The Elder Conservatorium of Music is a product of three mergers: one in the late nineteenth century (1898) with the Adelaide College of Music; one in the late twentieth century (1991), with the School of Performing Arts of the then South Australian College of Advanced Education; and one at the beginning of the twenty-first century (2001), with the School of Music of the Adelaide Institute of TAFE (aka Flinders Street School of Music). Formerly a faculty of the university (the Faculty of Music) it is now constituted as a professional School within the Faculty of Arts. Since 2002 it has been an associate member of the Association of European Conservatoires (AEC), and is also a partner school of the Helpmann Academy, an umbrella body created by the State Government of South Australia to promote collaboration between various schools of visual and performing arts.

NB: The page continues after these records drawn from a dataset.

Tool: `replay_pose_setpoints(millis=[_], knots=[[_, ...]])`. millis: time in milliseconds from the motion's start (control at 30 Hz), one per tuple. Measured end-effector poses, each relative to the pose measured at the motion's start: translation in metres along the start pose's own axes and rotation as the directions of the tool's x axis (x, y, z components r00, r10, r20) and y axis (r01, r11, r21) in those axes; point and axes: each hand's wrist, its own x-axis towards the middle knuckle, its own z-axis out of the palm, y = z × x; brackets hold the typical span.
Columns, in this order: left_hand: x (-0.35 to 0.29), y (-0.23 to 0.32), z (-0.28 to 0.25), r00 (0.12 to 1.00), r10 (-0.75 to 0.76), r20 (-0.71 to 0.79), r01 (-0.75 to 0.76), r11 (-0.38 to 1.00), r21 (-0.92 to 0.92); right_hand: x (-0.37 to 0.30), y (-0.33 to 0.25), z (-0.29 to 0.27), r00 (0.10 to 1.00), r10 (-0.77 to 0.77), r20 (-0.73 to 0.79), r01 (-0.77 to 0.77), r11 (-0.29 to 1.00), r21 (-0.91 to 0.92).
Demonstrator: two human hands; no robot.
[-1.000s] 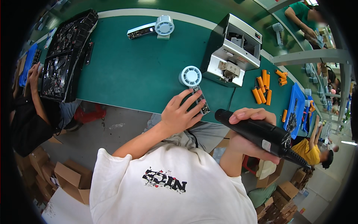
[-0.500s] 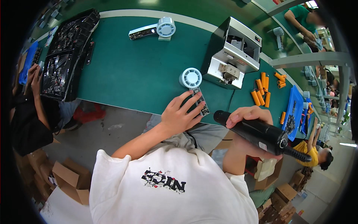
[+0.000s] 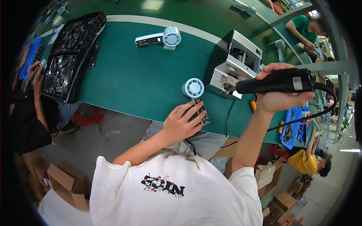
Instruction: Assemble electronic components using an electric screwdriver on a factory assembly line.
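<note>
My left hand (image 3: 182, 122) lies with its fingers spread across the open handle of a light-blue handheld fan (image 3: 194, 89), steadying it near the bench's front edge. Circuit parts show inside that handle. A black corded electric screwdriver (image 3: 277, 81) is gripped in my right hand (image 3: 284, 98), held level above the bench. Its narrow front end points left, in front of the metal block on a silver-and-black screw feeder (image 3: 241, 62); whether it touches the block I cannot tell. Another light-blue fan (image 3: 171, 37), its handle also open, lies at the far side of the bench.
A black tray (image 3: 62, 71) filled with small electronic parts stands at the left. Orange cylindrical cells (image 3: 253, 105) are partly behind my right arm. A blue tray (image 3: 289, 130) holds dark small parts. Co-workers sit left and right, and the screwdriver's cord (image 3: 290, 121) trails across the bench.
My right hand has carried the screwdriver up and away from me, from beside the near fan to the front of the screw feeder. My left hand stays on the fan. The view has shifted slightly.
</note>
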Motion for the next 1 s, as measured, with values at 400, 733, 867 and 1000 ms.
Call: replay_pose_setpoints(millis=[400, 733, 867, 1000], knots=[[0.000, -0.005, -0.001, 0.999, 0.034, 0.007, -0.033, 0.996, -0.088, -0.065, -0.007, 0.036, 0.983, -0.083, 0.161, 0.020, 0.933, 0.359], [-0.002, -0.004, 0.000, 1.000, 0.011, 0.013, -0.010, 0.996, -0.091, -0.077, 0.013, 0.049, 0.988, -0.078, 0.132, 0.033, 0.950, 0.311], [-0.002, -0.005, 0.000, 1.000, 0.009, 0.006, -0.009, 0.996, -0.085, -0.079, 0.010, 0.049, 0.980, -0.101, 0.171, 0.045, 0.952, 0.304], [-0.003, -0.005, -0.001, 1.000, 0.008, 0.020, -0.006, 0.996, -0.090, -0.080, 0.013, 0.050, 0.976, -0.104, 0.192, 0.035, 0.942, 0.333]])
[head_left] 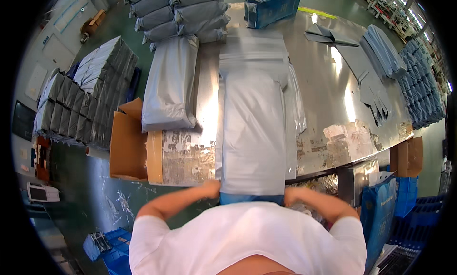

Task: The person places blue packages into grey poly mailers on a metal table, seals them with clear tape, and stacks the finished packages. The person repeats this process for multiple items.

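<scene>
A grey plastic mailing bag (252,137) lies lengthwise in front of me on the metal table, pulled over a bulky pack. At its near end, close to my body, a strip of the blue pack (251,199) shows from the bag's mouth. My left hand (210,188) is closed at the left corner of that mouth, and my right hand (294,195) is closed at the right corner. Both are slightly blurred, with the fingertips hidden. More flat grey bags (254,49) lie under and beyond the filled one.
A wrapped grey parcel (170,84) lies to the left, before a stack of parcels (178,13). A blue pack (272,8) stands at the far edge. An open carton (128,144) adjoins the table's left. Cut grey film (373,94) and another parcel (383,51) are on the right.
</scene>
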`<state>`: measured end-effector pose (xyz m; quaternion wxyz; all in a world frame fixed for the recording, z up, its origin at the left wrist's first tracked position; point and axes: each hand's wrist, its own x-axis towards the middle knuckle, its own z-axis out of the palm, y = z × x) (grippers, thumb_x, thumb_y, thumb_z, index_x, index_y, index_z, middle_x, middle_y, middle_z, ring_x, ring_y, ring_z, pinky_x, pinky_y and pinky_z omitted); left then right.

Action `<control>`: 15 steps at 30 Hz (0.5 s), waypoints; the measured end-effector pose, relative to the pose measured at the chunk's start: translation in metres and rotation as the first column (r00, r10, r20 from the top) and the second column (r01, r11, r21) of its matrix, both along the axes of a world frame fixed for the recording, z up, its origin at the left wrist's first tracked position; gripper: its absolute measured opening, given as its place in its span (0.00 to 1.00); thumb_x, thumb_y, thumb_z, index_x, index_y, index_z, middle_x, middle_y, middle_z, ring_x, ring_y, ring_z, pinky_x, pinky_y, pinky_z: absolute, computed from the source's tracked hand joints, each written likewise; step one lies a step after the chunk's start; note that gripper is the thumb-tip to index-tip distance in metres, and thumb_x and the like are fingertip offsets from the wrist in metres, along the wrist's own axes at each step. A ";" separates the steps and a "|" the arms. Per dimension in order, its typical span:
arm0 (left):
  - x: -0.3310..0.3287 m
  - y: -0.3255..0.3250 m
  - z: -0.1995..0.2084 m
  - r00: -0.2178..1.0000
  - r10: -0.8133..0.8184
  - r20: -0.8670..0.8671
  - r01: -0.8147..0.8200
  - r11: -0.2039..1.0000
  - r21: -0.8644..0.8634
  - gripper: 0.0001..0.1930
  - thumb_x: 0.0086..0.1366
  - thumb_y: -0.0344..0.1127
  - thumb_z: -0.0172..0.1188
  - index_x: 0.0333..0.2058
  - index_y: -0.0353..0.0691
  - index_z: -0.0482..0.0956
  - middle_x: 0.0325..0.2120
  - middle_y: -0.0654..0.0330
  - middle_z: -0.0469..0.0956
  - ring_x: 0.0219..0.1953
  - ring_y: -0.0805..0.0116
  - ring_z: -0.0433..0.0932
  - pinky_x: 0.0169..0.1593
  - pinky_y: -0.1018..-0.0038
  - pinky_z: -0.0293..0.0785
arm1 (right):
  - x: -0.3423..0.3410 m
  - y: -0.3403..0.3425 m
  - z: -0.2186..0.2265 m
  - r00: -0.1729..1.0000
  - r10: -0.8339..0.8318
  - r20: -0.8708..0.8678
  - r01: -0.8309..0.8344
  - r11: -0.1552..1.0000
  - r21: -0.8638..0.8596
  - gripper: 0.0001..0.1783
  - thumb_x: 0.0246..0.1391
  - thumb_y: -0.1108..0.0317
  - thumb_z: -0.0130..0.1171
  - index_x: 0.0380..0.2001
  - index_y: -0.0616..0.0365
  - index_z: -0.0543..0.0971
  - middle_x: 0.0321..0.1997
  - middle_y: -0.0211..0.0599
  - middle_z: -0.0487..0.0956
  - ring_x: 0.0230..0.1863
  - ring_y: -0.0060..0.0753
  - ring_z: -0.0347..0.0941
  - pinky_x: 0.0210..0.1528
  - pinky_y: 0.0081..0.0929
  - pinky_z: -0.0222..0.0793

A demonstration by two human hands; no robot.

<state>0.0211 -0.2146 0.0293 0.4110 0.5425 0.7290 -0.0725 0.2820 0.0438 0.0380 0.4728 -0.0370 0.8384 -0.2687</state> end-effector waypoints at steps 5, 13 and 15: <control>0.000 -0.010 -0.002 0.968 -0.088 0.233 0.080 0.996 0.044 0.14 0.44 0.42 0.58 0.24 0.37 0.79 0.24 0.50 0.77 0.31 0.53 0.77 0.36 0.63 0.72 | -0.024 0.000 0.054 0.974 0.106 0.199 -0.141 0.975 0.173 0.17 0.39 0.53 0.58 0.30 0.52 0.79 0.33 0.42 0.78 0.35 0.39 0.74 0.35 0.36 0.69; -0.055 0.062 0.034 0.978 0.209 -0.005 -0.199 0.938 0.284 0.10 0.46 0.37 0.52 0.23 0.37 0.78 0.22 0.46 0.75 0.28 0.47 0.75 0.32 0.60 0.71 | -0.020 0.075 0.002 0.721 -0.466 -0.512 0.459 0.876 -0.151 0.12 0.43 0.61 0.53 0.25 0.58 0.79 0.30 0.50 0.77 0.34 0.49 0.73 0.39 0.37 0.67; -0.048 0.061 0.029 0.915 0.401 -0.039 -0.365 0.867 0.338 0.12 0.48 0.38 0.52 0.24 0.35 0.77 0.23 0.44 0.75 0.29 0.47 0.75 0.34 0.59 0.71 | -0.018 0.081 0.008 0.687 -0.432 -0.584 0.536 0.844 0.006 0.13 0.46 0.61 0.50 0.23 0.59 0.79 0.26 0.48 0.77 0.30 0.48 0.74 0.37 0.38 0.68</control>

There have so far been only seven incumbents of the Elder Professorship of Music, all of whom have also served as director and/or dean of the Elder Conservatorium of Music and have provided the artistic and academic leadership for the institution: professor Joshua Ives (1884–1901); professor J. Matthew Ennis (1902–1918); Professor Dr. E. Harold Davies (1918–1948); pianist and arts administrator, Professor John Bishop, OBE (1948–1964); the tenor, Professor David Galliver, AM (1966–1983); German conductor, Professor Heribert Esser (1986–1993); and composer, Professor Dr. Charles Bodman Rae (since 2001). Since the late 1970s the administrative position of director of the Conservatorium has from time to time been occupied by a staff member other than the Elder Professor of Music. In this category can be included: the clarinettist, David Shepherd; the pianist, Clemens Leske AM; the horn player, Patrick Brislan; the pianist, David Lockett AM; and the choral conductor, Carl Crossin OAM. Since 2014 the director has been the noted composer, Professor Graeme Koehne, AO.

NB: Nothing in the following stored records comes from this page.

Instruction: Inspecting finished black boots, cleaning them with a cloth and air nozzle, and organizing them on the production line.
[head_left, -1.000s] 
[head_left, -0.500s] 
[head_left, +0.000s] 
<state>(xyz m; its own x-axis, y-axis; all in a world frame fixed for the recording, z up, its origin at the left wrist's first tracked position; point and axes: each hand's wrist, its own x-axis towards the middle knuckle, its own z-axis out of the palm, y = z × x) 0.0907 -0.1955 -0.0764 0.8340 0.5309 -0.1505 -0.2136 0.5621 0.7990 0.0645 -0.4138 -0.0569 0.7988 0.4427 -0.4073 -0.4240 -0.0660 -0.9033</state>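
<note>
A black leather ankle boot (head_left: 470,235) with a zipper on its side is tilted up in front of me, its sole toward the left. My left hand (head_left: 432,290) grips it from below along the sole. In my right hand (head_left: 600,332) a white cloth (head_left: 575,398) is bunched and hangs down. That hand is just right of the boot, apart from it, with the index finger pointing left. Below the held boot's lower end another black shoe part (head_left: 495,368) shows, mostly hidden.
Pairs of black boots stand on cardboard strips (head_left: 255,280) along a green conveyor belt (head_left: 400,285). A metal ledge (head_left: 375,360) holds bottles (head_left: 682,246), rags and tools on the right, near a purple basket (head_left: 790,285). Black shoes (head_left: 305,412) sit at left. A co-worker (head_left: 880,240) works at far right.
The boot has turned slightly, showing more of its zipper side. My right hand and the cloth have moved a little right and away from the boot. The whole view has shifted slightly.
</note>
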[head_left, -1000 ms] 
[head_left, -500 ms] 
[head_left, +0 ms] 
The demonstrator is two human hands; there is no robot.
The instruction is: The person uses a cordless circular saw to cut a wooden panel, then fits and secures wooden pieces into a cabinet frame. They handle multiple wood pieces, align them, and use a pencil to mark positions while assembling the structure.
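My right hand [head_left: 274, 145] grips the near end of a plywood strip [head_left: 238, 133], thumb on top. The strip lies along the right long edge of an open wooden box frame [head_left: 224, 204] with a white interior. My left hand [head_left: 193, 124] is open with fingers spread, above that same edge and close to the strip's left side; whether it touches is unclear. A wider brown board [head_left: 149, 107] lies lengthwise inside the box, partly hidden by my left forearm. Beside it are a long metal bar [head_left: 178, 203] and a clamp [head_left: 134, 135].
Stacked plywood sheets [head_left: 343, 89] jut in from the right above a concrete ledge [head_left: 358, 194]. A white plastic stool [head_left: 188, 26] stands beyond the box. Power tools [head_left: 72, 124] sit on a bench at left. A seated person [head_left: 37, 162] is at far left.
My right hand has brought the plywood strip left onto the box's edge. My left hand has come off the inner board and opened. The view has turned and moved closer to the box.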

In 1886, Professor Ives established the first Australian public music examinations system, modelled on that of the Guildhall School of Music in London. This directly led to the establishment of the Australian Music Examinations Board (AMEB). In 1898, through the Elder Conservatorium, the University of Adelaide was the first in Australia to establish regulations for the degree of Doctor of Music (DMus), and in 1902, Edward Harold Davies was awarded the first Australian doctorate of music. In 1918 the university became the first in Australia to award a doctorate in music to a woman, Ruby Davy. In addition to Davies and Davy, recipients of the DMus award have included: Tristram Cary, OAM; Sir Peter Maxwell Davies, CBE; Graeme Koehne; Charles Bodman Rae; David Lockett, AM; and Ross Edwards, AM.

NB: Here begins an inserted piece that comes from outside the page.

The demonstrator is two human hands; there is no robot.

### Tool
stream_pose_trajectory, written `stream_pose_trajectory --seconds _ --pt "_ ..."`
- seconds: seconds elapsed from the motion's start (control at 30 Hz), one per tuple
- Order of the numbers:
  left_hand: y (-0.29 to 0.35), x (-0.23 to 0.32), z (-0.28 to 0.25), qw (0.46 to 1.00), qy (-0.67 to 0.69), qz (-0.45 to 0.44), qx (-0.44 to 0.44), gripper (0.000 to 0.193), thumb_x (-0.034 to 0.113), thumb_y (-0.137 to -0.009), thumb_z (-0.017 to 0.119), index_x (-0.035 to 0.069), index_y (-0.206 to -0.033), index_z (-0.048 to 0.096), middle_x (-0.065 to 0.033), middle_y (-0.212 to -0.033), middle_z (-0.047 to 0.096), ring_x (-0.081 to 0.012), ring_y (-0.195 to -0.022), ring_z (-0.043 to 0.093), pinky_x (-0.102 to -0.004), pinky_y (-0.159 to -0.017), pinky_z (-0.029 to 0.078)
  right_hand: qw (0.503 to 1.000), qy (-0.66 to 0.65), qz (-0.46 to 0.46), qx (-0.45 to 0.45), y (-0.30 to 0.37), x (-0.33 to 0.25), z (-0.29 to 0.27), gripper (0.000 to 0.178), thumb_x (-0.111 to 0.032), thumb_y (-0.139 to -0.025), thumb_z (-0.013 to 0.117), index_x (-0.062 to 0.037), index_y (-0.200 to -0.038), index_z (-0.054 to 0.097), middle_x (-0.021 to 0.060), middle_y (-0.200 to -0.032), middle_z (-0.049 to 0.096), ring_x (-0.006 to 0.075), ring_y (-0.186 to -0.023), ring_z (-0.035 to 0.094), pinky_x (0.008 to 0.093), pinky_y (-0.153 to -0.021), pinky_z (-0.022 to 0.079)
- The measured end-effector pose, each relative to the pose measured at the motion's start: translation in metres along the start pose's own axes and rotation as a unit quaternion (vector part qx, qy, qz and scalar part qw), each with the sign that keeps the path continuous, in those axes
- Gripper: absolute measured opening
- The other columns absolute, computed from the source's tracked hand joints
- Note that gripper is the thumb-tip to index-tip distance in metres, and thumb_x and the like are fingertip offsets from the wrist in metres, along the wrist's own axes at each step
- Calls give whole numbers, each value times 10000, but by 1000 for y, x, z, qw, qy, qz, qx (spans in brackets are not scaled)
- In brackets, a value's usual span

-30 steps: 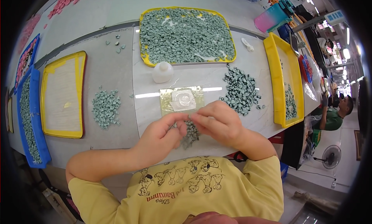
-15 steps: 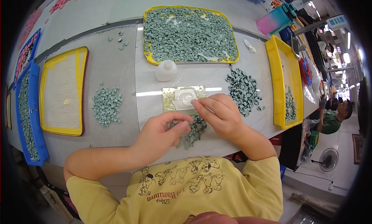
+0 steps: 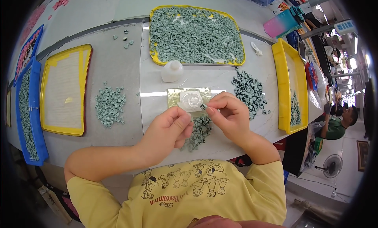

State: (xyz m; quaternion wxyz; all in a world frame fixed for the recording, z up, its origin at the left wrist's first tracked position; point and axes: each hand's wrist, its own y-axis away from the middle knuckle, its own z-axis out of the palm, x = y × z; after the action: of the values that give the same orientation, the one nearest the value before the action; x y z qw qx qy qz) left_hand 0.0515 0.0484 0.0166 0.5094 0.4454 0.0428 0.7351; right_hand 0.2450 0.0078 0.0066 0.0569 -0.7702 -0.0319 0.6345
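My right hand (image 3: 230,117) pinches a small dark-and-green piece (image 3: 203,106) between thumb and fingertips, beside a shallow clear round dish (image 3: 192,100). That dish rests on white paper on a pale green block (image 3: 172,97). My left hand (image 3: 170,127) is closed in a pinch at the block's near edge; what its fingertips hold, if anything, is too small to make out. Between and below the hands lies a pile of green pieces with dark marks (image 3: 200,134), partly hidden by the left hand. Just behind the block stands a white bottle (image 3: 172,72).
A yellow-rimmed tray (image 3: 156,59) full of green pieces lies at the back. Loose piles sit at right (image 3: 249,92) and left (image 3: 110,106). Further left are a paper-lined yellow tray (image 3: 65,90) and a blue bin (image 3: 35,106); a yellow bin (image 3: 281,90) stands right.
My left hand's fingers have curled into a tighter pinch. My right hand has shifted slightly right and nearer me from the dish, with a small piece showing at its fingertips.
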Motion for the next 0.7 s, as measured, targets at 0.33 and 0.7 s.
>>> stream_pose_trajectory --seconds 0.33,0.7 --pt "-2 -4 3 998 56 -16 -18 194 227 -954 386 77 -836 420 -1 -707 443 -65 -535 274 -209 -453 229 943 179 -278 -42 0 -5 4 263 96 -619 684 -2 -854 616 74 -796 566 169 -627 525 259 -541 412" --pt "-2 -7 5 999 -30 29 -11 188 227 -954 389 78 -841 408 5 -705 443 -66 -519 280 -208 -454 246 897 247 -359 -66 -1 -6 3 300 62 -585 707 1 -869 634 67 -818 579 184 -642 531 281 -543 417"
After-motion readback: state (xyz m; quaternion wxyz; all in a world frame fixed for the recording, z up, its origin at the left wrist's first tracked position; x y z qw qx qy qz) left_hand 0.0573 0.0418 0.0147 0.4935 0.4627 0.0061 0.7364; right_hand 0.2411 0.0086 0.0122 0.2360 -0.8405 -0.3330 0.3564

In addition to the Elder Professors, many composers and performing musicians have been members of staff, including: Sir Peter Maxwell Davies (composition fellow); Prof. David Cubbin (flute); Clive Carey (singing); Jiří Tancibudek (oboe); Gabor Reeves (clarinet); Beryl Kimber (violin); Clemens Leske (piano); James Whitehead (cello); Lance Dossor (piano); Richard Meale (composition); Tristram Cary (electronic music); Janis Laurs, cello; Keith Crellin, OAM (violist); Graeme Koehne (composition); Stephen Whittington (composition, piano, computer music) Stefan Ammer (piano); Lucinda Collins (piano). From 1978 to 1994 Prof. Andrew McCredie held a personal chair in musicology. The Australian String Quartet was established in 1985 and since 1991 has been quartet-in-residence at the Elder Conservatorium.

The Bishop years are generally considered to have been some of the most exciting and progressive in the history of the Elder Conservatorium, with initiatives such as the appointment of the University of Adelaide Wind Quintet, and the establishment of the Adelaide Festival of Arts (of which Bishop was the inaugural artistic director).  The years since the appointment of Bodman Rae in 2001 also witnessed transformational changes that re-established the position of the Elder Conservatorium as one of Australia's leading music academies. In 2005 the Elder Conservatorium received a Classical Music Award (from the Australasian Performing Rights Association) for "outstanding contribution by an organisation" (the only Australian music academy to have won such an award), in recognition of its music program for the 2004 Adelaide Festival of Arts (curated by Bodman Rae).  In 2011, 2013, 2015, and for the last two years the Elder Conservatorium hosted the National Music Camp (Australian Youth Orchestra's annual summer school, founded by Bishop), which is Australia's largest annual musical event.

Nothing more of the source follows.